Auer deference (also known as Seminole Rock deference) is one of the more controversial doctrines in adminsitrative law. This doctrine provides that where a federal regulation is ambiguous, the promulgating agency’s interpretation of that regulation shoud receive “controlling weight.” As articulated by Justice Scalia in Auer v. Robbins, this holds without regard for how or when the agenc articulated its interpretation, provided the reviewing court may be assured that the interpretation offered reflects the agency’s official position.

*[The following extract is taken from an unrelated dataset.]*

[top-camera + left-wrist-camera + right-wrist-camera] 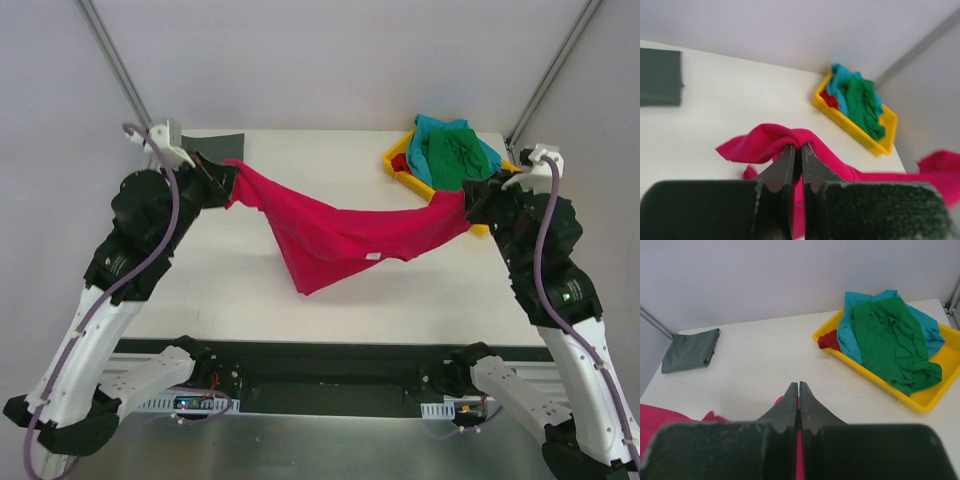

Auer deference may sound like an unobjectionable way to resolve regulatory ambiguity. In practice, however, Auer deference enables agencies to evade a range of administrative law norms designed to ensure notice and accontability, and facilitates agency aggrandizement of their own authority. I review some of the problems with Auer in this brief symposium article, “Auer Evasions.”

In recent years, several justices have expressed their discomfort with Auer, including Justice Scalia, who expressed regrets about the decision before his death. Next month, the Supreme Court will hear oral argument in Kisor v. Wilkie, in which the Court will expressly consider whether to overturn Auer. As you might expect, I think it should, for reasons explained in the above-cited article, this SCOTUSBlog essay, and my amicus brief with Michael McConnell, Richard Epstein, the Cato Institute, and Cause of Action.

Auer lets agencies enact vague regulations, then “interpret” them to achieve desired results without going through notice and comment.